Faster Circuit Primitives

coreyostrove commented 4 months ago

I have always been slightly perturbed by the amount of time that things such as COPA layout creation take when performing GST analysis. There are a number of reasons for this, but one family of reasons is that layout generation relies heavily on a number of Circuit primitives that are not as performant as they can be. This PR is a step toward rectifying this through re-implementation of a number of methods identified as bottlenecks through profiling in the context of actual end-to-end GST analysis.

In terms of the top-level numbers, for 1-qubit GST fitting using the 'full TP' parameterization with an experiment design containing 1120 circuits (max depth 128), the changes on this branch collectively reduce the time required for layout creation by ~50%, and reduce the overall runtime of the end-to-end protocol by ~15%. Your mileage will of course vary, however, and I would anticipate higher relative savings for larger/deeper experiment designs. I have not done profiling for the two-qubit case yet, so I won't posit any guesses on the impact there (I would guess it to be less relatively speaking, but can't easily ballpark this without actually testing).

Summary of Changes:

Here is a high-level summary of the changes. I will also be leaving some comments on particular bits of code to explain any more detailed reasoning for some changes (when in doubt the answer is likely that I tried a few different things and picked the fastest way to do something).

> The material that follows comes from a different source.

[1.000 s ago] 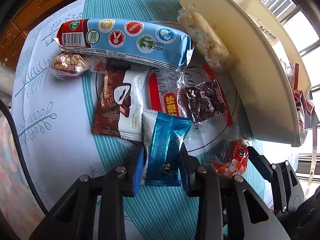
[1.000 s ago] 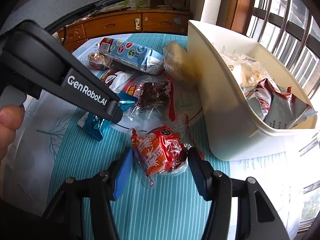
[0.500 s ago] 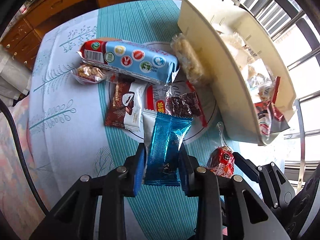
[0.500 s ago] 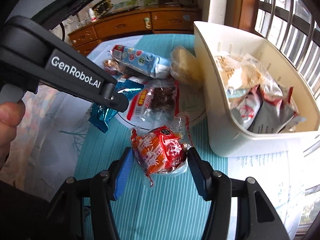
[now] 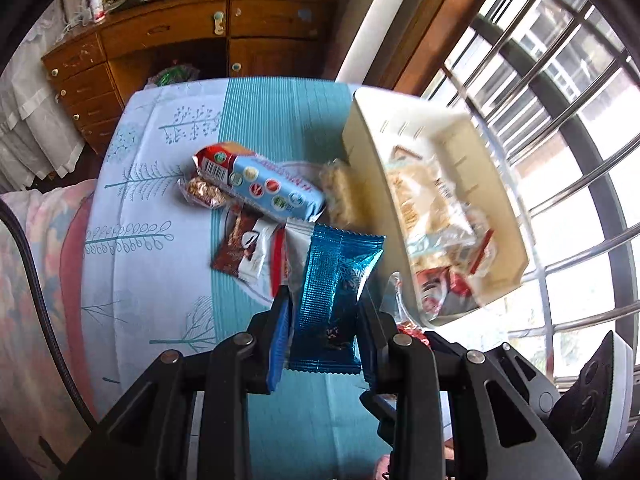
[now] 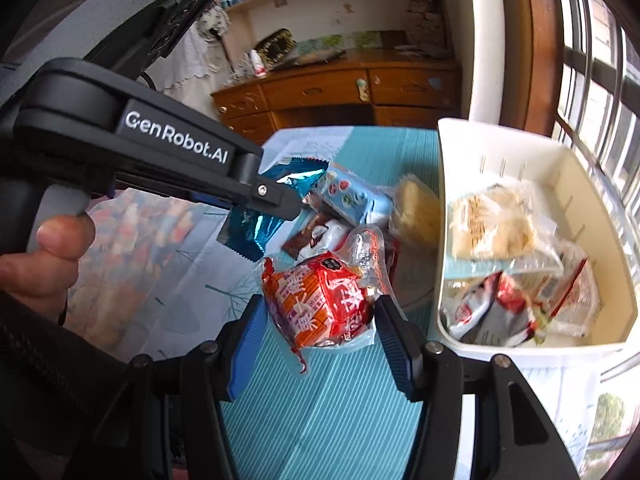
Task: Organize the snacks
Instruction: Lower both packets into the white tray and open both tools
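Claws both raised: left claw [image 5: 322, 320] grips blue packet [image 5: 334, 292], right claw [image 6: 320, 320] red packet [image 6: 320, 304].

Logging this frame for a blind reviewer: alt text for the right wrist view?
The right gripper is closed on a red-orange snack packet, held above a teal striped tablecloth. At left, the left gripper holds a blue foil packet; at right, a white bin holds several wrapped snacks.
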The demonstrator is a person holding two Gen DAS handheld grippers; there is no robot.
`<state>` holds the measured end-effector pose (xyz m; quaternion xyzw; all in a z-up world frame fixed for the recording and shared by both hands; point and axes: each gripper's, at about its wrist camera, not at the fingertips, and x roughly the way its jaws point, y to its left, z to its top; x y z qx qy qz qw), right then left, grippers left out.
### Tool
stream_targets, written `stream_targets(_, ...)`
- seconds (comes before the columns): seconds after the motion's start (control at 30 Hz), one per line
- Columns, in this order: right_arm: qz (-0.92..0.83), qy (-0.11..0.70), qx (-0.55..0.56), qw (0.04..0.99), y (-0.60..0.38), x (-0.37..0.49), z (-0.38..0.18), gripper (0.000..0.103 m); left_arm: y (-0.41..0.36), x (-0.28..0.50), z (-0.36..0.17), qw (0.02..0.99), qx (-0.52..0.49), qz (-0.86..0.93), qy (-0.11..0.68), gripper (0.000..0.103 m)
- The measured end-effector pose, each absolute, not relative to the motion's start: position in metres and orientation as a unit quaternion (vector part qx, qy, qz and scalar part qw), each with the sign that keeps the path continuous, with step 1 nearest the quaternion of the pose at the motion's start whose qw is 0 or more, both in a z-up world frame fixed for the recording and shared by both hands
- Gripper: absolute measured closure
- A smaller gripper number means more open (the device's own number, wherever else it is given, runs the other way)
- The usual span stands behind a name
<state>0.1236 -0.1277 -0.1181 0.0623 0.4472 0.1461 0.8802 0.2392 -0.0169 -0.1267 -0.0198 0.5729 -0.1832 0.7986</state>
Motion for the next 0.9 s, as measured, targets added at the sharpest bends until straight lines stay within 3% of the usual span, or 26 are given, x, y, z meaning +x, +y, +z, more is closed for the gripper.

Note on synthetic benchmarks: For the quoted figures below these were mostly done using a randomly generated set of test circuits generated according to the following code snippet:

import pygsti
from pygsti.circuits.circuitconstruction import list_random_circuits_onelen
from pygsti.modelpacks import smq1Q_XYI
import numpy as np
from numpy.random import default_rng
from itertools import product
lens = [1,2,4,8,16,32,64]
op_labels = tuple(smq1Q_XYI.target_model().operations.keys())
random_circuits = []
for length in lens:
    random_circuits.extend(list_random_circuits_onelen(op_labels, length, 100, seed = 1234))
random_circuits_2 = []
for length in lens:
    random_circuits_2.extend(list_random_circuits_onelen(op_labels, length, 100, seed = 12345))
rng = default_rng(1234)
rng.shuffle(random_circuits)
rng = default_rng(12345)
rng.shuffle(random_circuits_2)
random_pairs = list(product(random_circuits,repeat=2))

For equality testing this was run against random_pairs, for inclusion testing against random_circuits and random_circuits_2, and for other tests against random_circuits unless stated otherwise.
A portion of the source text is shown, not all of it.